Therefore, this paper strives to fill the above-mentioned gaps in a single manner and presents the first empirical assessment of the relationship between economic growth and CO2 emissions in Italy using an innovative ML approach. To do so, we develop three distinct models, namely, the batch gradient descent (BGD), the stochastic gradient descent (SGD), and the multilayer perceptron (MLP). While the first two aim at optimizing the prediction of carbon dioxide emissions by taking GDP product as an input variable and CO2 emissions as the output variable, the latter one seeks to check the robustness of the predicted values and the strength of the correlation link. Data span the largest available period (1960–2016). Our original results are thought to open a new research direction and draw relevant policy insights for environmental regulators.

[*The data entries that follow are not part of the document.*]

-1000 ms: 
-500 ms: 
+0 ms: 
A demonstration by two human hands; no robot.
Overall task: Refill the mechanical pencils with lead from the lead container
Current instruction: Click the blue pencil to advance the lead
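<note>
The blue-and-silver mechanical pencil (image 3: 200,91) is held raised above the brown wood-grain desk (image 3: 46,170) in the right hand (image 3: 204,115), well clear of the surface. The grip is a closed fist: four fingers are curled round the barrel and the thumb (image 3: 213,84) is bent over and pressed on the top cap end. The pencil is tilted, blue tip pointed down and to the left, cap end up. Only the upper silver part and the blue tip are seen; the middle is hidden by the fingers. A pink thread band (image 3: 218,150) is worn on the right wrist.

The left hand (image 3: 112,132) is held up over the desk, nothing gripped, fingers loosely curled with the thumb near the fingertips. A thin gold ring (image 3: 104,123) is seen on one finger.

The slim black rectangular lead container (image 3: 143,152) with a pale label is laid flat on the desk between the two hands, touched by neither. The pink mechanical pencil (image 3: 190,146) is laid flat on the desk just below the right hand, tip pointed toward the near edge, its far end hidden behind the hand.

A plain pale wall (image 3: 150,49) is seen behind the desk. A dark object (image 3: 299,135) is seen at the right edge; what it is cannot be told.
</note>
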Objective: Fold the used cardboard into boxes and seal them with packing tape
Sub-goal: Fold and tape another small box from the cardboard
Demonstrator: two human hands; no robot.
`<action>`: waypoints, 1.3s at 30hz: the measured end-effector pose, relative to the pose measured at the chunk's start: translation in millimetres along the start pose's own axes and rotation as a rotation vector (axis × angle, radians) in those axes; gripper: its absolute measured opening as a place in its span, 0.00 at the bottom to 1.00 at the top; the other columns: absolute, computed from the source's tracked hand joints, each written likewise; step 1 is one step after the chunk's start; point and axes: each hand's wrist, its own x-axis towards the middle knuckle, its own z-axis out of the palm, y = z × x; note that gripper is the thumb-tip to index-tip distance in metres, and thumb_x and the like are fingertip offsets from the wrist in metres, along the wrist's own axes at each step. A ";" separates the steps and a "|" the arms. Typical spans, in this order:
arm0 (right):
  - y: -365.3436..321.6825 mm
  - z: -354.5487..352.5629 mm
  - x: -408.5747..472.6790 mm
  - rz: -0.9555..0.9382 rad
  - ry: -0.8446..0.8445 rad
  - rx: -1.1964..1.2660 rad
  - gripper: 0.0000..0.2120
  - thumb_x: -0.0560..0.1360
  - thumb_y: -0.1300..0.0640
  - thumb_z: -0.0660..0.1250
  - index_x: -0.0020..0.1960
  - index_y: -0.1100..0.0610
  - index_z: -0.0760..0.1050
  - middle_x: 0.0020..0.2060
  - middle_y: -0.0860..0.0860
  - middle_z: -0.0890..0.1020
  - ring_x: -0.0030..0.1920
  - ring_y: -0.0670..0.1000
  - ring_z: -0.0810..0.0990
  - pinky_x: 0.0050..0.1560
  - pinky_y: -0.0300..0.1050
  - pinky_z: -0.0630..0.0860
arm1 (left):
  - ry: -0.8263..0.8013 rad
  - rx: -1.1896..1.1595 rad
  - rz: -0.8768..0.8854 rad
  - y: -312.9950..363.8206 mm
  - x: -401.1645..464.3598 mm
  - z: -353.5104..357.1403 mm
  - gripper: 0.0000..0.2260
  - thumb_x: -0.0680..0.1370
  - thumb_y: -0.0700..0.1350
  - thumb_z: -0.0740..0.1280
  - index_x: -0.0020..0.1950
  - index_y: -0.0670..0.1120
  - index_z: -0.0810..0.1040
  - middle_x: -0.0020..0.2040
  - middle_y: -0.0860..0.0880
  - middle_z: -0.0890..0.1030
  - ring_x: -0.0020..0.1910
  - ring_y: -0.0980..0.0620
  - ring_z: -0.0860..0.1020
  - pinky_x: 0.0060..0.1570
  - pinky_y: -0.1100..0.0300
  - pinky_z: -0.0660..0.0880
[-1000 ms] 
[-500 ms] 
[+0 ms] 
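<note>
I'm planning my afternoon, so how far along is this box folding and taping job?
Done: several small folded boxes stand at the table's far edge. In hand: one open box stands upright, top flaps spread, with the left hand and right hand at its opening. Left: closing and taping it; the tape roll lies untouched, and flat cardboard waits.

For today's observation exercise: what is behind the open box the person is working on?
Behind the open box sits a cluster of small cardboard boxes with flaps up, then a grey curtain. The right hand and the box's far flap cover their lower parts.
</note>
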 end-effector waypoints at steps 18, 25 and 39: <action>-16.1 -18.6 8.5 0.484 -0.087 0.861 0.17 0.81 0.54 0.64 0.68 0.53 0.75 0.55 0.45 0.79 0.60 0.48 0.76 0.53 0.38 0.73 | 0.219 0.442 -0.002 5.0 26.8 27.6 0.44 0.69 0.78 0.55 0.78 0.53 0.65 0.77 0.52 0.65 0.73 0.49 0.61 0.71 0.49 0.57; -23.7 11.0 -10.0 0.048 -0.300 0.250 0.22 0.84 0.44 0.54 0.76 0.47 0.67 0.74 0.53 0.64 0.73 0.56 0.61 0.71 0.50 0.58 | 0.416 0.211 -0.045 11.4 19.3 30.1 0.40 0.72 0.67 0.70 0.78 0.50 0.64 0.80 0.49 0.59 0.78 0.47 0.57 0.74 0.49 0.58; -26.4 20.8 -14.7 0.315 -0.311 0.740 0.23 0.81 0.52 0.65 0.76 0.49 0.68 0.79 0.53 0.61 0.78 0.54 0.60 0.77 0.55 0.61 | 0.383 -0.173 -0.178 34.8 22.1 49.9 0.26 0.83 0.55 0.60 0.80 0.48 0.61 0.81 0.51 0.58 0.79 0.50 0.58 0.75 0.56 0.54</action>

Besides the “Introduction” section, the remainder of the study proceeds as follows. The “Literature review” section provides a state-of-the-art review of the topic. The “Data and methodological framework” section describes the data and set up the theoretical ML framework. In the “Results and discussion” section 4, results of the BGD and SGD algorithm are displayed. The “ANN and MLP models” section presents the ANN and MLP models, while in the “MLP algorithms” section 6, empirical results are discussed. Finally, in “Concluding remarks and policy implications” section, concluding remarks and policy insights are delivered.

Literature review

In this survey, we first present the panel EKC studies on the relationship between economic growth and environmental pollution (“Economic growth-carbon emissions nexus: multi-country studies” section). Then, we overview the few examinations that have been conducted on the single Italian case (“The relationship between economic activity and environmental pollution in Italy” section).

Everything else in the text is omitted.